Stefanini: Nossos primeiros ciclos de crescimento foram orgânicos, por investimento próprio. A partir de dezembro de 2010 a gente inicia esse novo ciclo de aquisições. Nós vamos sim continuar crescendo via aquisição. Vai mudando o perfil da aquisição e você vai mudando de acordo com o mercado. Nosso mercado é muito dinâmico. A gente tem que procurar adequar as aquisições em áreas que a gente vê maior potencial dentro daquele novo cenário de tecnologia.
InfoMoney: Quando a Stefanini vai para Bolsa?
Stefanini: Sempre esteve no nosso plano, mas nunca teve uma necessidade muito imediata, porque somos uma empresa que trabalha sem dívida. Então, a gente teve sempre essa resiliência que eu expliquei lá atrás, ela permitiu que a gente crescesse com o capital próprio. Então, não tem uma urgência nisso.
Tivemos dois momentos em que a gente começou um processo de reorganização, de escolher os bancos, advogados e tudo mais. Mas nas duas vezes vieram crises muito fortes e a gente parou. A gente só vai fazer esse processo mediante um cenário favorável. Hoje não sou muito otimista, acho que o mercado tanto no Brasil como fora não está muito propenso. Não vejo nenhuma condição esse ano e acho muito difícil o ano que vem. Seria ainda mais para frente, talvez em 2027, mas a gente nunca sabe. Hoje a perspectiva não é muito animadora.
Quanto a abrir capital fora do Brasil, isso oscila, dependendo da economia, do mercado financeiro. Hoje faria mais sentido fazer fora. O mercado americano tem um potencial muito grande, apesar de ser um pouco mais caro o processo de bolsa e um pouco mais burocrático. Mas, de novo, a gente tem que esperar ver o que vai acontecer daqui um ou dois anos.
InfoMoney: Quais são seus planos dentro da companhia? Você fundou a Stefanini lá na década de 80, é o CEO global da companhia, tá no dia a dia da empresa. Existe um processo de sucessão em vista ou você pretende continuar na Stefanini por muito tempo ainda?

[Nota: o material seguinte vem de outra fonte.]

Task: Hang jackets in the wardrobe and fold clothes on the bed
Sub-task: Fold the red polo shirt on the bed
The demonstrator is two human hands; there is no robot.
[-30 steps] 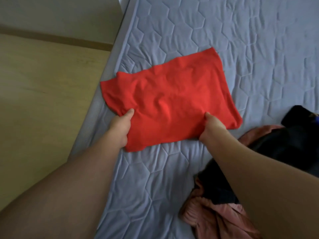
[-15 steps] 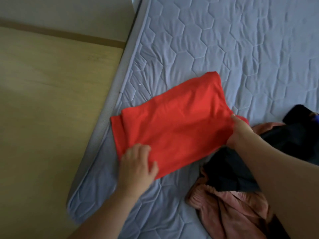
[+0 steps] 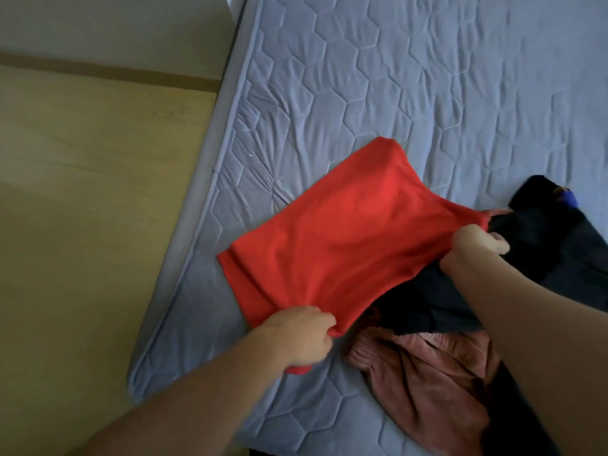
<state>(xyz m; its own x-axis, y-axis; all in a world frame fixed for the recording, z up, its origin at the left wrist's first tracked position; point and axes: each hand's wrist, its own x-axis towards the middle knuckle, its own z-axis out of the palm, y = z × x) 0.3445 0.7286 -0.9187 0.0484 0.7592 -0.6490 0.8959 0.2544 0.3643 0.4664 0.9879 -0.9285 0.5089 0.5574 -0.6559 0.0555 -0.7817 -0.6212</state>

Stefanini: Toda pessoa tem seu ciclo de vida. Eu ainda consegui me manter atualizado numa indústria bastante dinâmica, uma indústria de muito jovem. A gente tem sim planos, vem trabalhando, por unidades de negócio e dá muita autonomia. É um ambiente favorável para construir líderes. Esse processo ele vai ser bastante gradativo.

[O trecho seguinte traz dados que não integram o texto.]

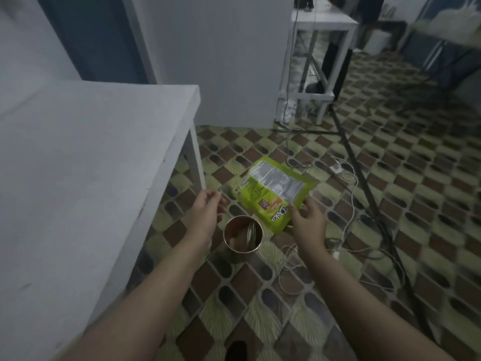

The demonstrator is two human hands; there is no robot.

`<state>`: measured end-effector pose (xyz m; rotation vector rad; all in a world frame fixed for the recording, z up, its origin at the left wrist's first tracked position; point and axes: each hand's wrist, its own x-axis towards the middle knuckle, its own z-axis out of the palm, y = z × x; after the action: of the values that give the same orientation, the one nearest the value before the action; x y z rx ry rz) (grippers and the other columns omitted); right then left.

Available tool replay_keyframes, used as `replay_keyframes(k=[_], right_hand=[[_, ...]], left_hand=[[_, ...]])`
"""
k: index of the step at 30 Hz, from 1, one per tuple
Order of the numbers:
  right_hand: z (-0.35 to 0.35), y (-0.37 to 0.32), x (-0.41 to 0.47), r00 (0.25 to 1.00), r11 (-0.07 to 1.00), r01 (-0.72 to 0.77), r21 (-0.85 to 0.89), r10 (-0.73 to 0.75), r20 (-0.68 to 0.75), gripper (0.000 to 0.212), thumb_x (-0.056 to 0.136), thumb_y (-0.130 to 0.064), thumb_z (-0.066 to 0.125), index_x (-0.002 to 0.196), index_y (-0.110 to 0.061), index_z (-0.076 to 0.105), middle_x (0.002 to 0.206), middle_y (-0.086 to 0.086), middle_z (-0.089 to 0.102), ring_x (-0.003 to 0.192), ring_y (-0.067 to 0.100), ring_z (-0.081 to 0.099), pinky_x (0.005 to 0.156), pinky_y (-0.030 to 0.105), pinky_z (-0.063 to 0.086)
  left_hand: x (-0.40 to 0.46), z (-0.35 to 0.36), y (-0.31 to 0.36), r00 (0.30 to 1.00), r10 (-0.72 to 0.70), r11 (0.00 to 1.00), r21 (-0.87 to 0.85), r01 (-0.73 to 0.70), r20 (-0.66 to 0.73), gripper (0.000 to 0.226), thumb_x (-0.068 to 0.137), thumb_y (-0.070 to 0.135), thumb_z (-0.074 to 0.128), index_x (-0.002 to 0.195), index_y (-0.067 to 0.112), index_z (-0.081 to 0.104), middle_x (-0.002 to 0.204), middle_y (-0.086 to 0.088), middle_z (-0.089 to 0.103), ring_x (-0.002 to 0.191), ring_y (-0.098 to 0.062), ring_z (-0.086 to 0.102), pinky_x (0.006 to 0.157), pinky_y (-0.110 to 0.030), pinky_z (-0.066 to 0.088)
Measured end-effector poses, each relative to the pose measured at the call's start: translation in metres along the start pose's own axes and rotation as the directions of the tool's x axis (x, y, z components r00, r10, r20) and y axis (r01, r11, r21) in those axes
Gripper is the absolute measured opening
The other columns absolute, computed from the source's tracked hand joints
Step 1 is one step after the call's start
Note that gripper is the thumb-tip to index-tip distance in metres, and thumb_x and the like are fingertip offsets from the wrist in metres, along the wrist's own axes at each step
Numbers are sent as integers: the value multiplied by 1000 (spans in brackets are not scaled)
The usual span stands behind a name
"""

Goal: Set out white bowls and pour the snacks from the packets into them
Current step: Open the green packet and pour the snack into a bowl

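A lime-green snack packet point(273, 191) hangs over the tiled floor, its printed back facing me. My right hand point(308, 225) grips its near lower corner, thumb on the print. My left hand point(208, 212) is closed in a pinch at a greyish flap on the packet's left corner. Just below and between my hands, a round metal cup point(243, 234) stands on the floor with something thin and shiny inside. No white bowl is in view.
A white table point(91, 165) fills the left, its leg point(196, 157) close to my left hand. White cables point(348, 204) and a black tripod leg point(364, 183) cross the floor on the right. A second white table point(325, 22) stands further back.
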<state>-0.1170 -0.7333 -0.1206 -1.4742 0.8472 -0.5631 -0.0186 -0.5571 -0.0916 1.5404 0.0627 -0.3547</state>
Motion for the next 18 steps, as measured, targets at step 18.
replay_keyframes(k=[18], right_hand=[[137,301,188,946,757,-20,-653,226,233,36,95,-2,40,124,-8,61,103,16,69,75,19,50,66,26,35]], left_hand=[[196,30,-253,983,-169,957,227,181,-69,16,101,18,44,95,26,56,100,2,67,87,-12,64,66,-21,46]])
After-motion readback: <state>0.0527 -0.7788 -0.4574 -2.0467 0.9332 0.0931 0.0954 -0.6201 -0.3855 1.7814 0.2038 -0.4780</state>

Muito provavelmente, eu não vá parar de trabalhar nunca, mas você pode contribuir de outras maneiras.
InfoMoney: Vamos nos encontrar pessoalmente no final do mês, no dia 25 de julho na Expert XP e queria saber de você de que forma que um evento como a Expert pode ajudar a construir diálogos na sociedade de temas tão importantes como inteligência artificial e transformação digital nas empresas.
Stefanini: A Expert XP tem um propósito fundamental, que é disseminar a boa informação. Quando a gente tá falando de coisas novas, como IA, sempre há muito mal entendido. Então é super importante essa o oportunidade de informar corretamente os players. O Brasil tem uma característica muito digital, é muito aberto ao digital, tem volume. Eventos como esse podem ajudar as pessoas a terem uma reflexão adequada sobre qual caminho tomar diante das grandes mudanças tecnológicas atuais.